Leda e il cigno. Agli Scavi di Pompei scoperta a luci rosse

I lavori nella Regio V continuano a regalarci grandiose scoperte e volti femminili e sensuali

Pitture raffinate e donne protagoniste dei miti più affascinanti del mondo classico. Sono queste le ultime scoperte dalla Regio V di Pompei che continua a regalarci storie inedite e preziosi tesori.

La recente scoperta, un affresco con Leda e il Cigno, si aggiunge ad altri raffinati affreschi riaffiorati dai lapilli in alcuni ambienti lungo via del Vesuvio. La scena non è inconsueta perché il mito è già ampiamente diffuso in altre domus e con diverse iconografie, sinonimo di una varietà artistica non indifferente all’epoca e nella stessa Pompei.

La donna è ritratta generalmente stante e non seduta come nell’affresco della Regio V e in alcuni casi l’episodio non coglie il momento dell’amplesso divino con il Cigno/Zeus. Tra le varie rappresentazioni si ricordano quelle della Casa del Citarista, della Venere in conchiglia, della Regina Margherita, di Meleagro, dei Capitelli Colorati o di Arianna, della Caccia Antica, di Fabio Rufo, della Fontana d’Amore.

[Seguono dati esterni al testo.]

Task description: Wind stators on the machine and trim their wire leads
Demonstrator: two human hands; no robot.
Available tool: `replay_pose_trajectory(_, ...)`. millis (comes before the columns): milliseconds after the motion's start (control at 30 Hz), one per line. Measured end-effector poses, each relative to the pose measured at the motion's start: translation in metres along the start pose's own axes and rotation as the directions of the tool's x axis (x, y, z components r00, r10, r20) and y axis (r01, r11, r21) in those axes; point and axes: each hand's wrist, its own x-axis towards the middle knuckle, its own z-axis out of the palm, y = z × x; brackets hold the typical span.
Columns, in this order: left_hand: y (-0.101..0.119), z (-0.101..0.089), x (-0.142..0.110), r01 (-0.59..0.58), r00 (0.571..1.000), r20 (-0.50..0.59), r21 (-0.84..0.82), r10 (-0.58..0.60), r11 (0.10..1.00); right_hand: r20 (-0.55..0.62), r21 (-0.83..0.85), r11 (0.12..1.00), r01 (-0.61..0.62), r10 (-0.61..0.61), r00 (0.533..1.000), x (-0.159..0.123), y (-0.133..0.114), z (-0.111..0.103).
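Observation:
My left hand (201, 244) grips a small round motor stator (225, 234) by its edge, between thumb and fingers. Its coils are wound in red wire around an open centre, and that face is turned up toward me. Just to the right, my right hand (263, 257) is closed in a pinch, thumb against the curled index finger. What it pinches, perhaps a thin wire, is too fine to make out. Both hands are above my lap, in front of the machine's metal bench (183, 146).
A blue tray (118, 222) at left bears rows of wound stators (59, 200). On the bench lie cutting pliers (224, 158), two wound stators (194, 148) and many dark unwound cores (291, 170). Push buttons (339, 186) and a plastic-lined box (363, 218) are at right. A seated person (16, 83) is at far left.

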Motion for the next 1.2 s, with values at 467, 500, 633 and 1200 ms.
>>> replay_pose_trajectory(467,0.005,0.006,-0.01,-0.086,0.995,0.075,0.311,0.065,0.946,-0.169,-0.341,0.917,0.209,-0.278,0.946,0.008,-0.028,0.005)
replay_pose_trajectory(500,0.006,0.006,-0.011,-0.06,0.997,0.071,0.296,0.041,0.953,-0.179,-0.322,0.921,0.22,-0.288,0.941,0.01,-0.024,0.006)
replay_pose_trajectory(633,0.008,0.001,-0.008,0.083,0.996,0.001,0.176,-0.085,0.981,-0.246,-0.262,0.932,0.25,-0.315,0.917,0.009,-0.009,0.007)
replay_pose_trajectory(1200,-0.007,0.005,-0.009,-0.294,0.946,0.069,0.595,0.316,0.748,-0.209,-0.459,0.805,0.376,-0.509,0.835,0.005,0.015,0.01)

Il mito racconta la storia dell’amore tra Giove, padre degli dei e Leda, bellissima moglie di Tindaro re di Sparta. Il congiungimento avviene però con la metamorfosi animale del dio che si trasforma in uno splendido cigno e dalla cui unione, doppia secondo le varie versioni, con il marito e con Giove, nasceranno dalle uova i gemelli Castore e Polluce (i Dioscuri), la bellissima Elena, moglie di Menelao re di Sparta e causa scatenante della guerra di Troia e Clitennestra, sposa e assassina di Agamennone, re di Argo e fratello di Menelao.

L’affresco riemerge da un cubicolo (stanza da letto) di una casa lungo via del Vesuvio, la stessa che ha già restituito all’ingresso la figura di Priapo che sulla bilancia pesa il fallo, durante i lavori di stabilizzazione e riprofilamento dei fronti di scavo.

Un ritrovamento “eccezionale e unico”, come anticipato all’ANSA dal direttore del Parco Archeologico Massimo Osanna, perché il riferimento al mito greco, che pure a Pompei è abbastanza diffuso, non era mai stato trovato “con questa iconografia decisamente sensuale, che sembra guardare al modello scultoreo di Timoteo”, importante artista greco del IV secolo a.C.

La dimora, precisa il direttore, “è la stessa nel cui ingresso abbiamo trovato il ritratto di un priapo nell’atto di pesarsi il grande fallo“. Probabilmente “la dimora di un ricco commerciante, ansioso di elevare il suo status anche con il riferimento a miti della cultura più alta”.